Atropine has several crucial medical applications due to its ability to inhibit parasympathetic activity. Key uses include:
- Treating Bradycardia: It is used to increase a dangerously slow heart rate by blocking the vagus nerve's effect on the heart.
- Antidote for Poisoning: It serves as a vital antidote for poisoning caused by organophosphate nerve agents, pesticides, and certain types of mushrooms.
- Ophthalmology: In the form of eye drops, it is used to dilate the pupils (mydriasis) to allow for thorough examination of the retina and other internal eye structures.
- Preoperative Medication: It is administered before surgery to reduce secretions like saliva and mucus, lowering the risk of aspiration during anaesthesia.
5. What are the common side effects associated with atropine?
The side effects of atropine are a direct extension of its anticholinergic action. By suppressing the parasympathetic nervous system, it can cause:
- Dry mouth and throat
- Blurred vision and sensitivity to light
- An increased heart rate (tachycardia)
- Difficulty in urination
- Reduced sweating, which may lead to an increase in body temperature
6. Why is atropine's racemic nature significant for its function?
Atropine is a racemic mixture, containing both d-hyoscyamine and l-hyoscyamine isomers. This is highly significant because the biological activity is almost exclusively due to one isomer: l-hyoscyamine. This is the isomer that binds strongly to muscarinic receptors to produce the drug's effects. The d-hyoscyamine isomer is largely inactive. The chemical extraction and purification process often cause the natural l-form to partially convert to the d-form, resulting in the racemic mixture known as atropine.
7. How does atropine work as an antidote for organophosphate poisoning?
In organophosphate poisoning, a vital enzyme (acetylcholinesterase) is blocked, leading to a massive, toxic accumulation of the neurotransmitter acetylcholine. This causes overstimulation of muscarinic receptors. Atropine works as an antidote not by fixing the enzyme, but by acting as a shield. It competitively blocks the overstimulated muscarinic receptors, protecting organs like the heart, lungs, and glands from the acetylcholine excess and allowing the body's vital functions to stabilise.

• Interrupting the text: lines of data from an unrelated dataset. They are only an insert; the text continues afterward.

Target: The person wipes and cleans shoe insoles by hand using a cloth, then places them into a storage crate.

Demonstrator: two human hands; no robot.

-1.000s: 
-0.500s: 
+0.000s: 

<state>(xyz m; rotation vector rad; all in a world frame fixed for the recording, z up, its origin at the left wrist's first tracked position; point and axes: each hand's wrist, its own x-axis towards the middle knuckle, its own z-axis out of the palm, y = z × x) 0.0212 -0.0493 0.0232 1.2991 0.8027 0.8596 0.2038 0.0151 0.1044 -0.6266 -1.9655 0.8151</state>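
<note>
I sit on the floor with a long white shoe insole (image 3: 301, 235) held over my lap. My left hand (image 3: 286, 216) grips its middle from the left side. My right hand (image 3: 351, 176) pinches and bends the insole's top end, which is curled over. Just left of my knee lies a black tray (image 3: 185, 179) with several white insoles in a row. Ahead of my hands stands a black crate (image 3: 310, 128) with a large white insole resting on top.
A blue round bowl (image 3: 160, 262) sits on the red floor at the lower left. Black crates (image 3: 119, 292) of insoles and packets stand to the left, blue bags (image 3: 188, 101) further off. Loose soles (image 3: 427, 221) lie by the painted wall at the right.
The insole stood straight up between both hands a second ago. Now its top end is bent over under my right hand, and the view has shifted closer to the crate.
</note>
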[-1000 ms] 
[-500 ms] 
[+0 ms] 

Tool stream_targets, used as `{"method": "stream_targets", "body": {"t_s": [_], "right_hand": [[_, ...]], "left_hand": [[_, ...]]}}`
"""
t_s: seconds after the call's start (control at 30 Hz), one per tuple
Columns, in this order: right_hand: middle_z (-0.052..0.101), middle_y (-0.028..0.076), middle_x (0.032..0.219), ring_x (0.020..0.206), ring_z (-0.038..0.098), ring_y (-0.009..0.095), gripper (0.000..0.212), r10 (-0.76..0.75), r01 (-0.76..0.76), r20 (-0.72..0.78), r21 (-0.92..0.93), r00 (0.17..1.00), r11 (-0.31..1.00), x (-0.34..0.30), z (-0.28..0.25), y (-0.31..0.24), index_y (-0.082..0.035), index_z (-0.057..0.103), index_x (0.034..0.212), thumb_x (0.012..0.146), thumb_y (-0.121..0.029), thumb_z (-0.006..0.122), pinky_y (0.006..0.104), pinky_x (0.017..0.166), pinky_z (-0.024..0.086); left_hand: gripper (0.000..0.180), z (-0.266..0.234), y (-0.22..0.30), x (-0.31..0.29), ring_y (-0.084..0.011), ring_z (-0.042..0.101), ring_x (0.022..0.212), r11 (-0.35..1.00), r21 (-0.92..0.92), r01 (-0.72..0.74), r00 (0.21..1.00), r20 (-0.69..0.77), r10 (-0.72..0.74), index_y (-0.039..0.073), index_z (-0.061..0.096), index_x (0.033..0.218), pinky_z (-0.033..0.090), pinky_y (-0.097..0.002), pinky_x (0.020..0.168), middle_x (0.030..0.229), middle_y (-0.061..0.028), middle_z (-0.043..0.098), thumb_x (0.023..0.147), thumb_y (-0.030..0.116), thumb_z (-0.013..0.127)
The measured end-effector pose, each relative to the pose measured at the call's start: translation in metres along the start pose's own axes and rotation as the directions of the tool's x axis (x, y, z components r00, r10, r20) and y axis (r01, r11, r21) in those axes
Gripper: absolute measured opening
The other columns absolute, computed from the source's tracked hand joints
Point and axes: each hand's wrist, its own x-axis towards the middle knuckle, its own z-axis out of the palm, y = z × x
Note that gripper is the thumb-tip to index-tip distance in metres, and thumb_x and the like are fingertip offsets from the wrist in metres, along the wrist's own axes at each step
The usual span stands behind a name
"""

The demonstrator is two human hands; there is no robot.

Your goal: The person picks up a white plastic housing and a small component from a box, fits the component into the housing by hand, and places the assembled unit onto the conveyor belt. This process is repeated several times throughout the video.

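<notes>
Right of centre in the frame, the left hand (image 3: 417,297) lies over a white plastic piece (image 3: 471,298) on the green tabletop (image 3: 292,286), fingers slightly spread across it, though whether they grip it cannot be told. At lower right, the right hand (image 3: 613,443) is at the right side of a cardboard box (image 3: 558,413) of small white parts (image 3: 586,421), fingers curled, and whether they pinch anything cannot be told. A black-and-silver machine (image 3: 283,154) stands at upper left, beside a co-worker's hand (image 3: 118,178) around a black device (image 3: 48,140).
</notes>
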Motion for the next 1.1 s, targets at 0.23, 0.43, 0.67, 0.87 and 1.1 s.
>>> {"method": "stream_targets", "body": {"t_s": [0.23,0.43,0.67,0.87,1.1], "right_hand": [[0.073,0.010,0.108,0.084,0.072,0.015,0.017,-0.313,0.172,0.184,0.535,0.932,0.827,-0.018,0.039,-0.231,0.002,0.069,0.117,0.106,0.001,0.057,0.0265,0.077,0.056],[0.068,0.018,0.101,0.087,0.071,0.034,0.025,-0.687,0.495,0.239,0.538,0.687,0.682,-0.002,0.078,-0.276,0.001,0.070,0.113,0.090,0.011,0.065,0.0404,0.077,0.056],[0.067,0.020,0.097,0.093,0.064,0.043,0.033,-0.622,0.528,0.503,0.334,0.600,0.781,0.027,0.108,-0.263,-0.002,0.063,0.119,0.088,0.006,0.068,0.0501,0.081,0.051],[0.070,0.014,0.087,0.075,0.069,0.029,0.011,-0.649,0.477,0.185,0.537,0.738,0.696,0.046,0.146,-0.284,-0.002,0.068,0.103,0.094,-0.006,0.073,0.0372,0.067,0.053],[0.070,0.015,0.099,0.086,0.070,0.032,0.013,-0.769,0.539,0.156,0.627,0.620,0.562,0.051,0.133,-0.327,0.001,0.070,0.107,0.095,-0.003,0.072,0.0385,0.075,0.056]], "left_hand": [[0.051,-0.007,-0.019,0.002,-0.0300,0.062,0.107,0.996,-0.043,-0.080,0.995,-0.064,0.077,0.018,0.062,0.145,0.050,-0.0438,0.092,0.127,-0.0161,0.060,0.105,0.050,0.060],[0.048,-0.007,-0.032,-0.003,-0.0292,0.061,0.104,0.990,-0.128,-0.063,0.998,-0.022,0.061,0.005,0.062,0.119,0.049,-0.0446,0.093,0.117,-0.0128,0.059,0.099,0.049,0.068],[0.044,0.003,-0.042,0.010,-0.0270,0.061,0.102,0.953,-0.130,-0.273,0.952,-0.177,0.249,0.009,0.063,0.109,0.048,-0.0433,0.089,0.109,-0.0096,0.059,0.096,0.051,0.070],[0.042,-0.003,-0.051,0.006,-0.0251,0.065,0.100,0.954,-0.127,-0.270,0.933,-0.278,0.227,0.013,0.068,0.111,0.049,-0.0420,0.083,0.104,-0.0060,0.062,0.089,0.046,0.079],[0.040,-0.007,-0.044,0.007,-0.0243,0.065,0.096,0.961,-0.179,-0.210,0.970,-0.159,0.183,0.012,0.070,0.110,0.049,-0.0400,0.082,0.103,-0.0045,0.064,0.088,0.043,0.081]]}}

8. From a chemistry standpoint, why is atropine administered as atropine sulphate?
Atropine is an alkaloid, which is a basic compound. Its free base form has low water solubility. To make it suitable for medical injections, it is reacted with sulphuric acid to form atropine sulphate. This salt form is highly soluble in water, allowing for the preparation of stable aqueous solutions for intravenous (IV) or intramuscular (IM) use. This enhanced solubility and stability are critical for its use in emergency medicine.
9. How can atropine be used to explain the difference between a pharmacological agonist and an antagonist?
An agonist is a substance that binds to a receptor and activates it, producing a response. The body's own acetylcholine is the natural agonist for muscarinic receptors. An antagonist binds to the same receptor but does not activate it; instead, it blocks the agonist from binding. Atropine is a perfect example of a competitive antagonist. It occupies the muscarinic receptor site, thereby preventing acetylcholine from binding and blocking its normal physiological actions.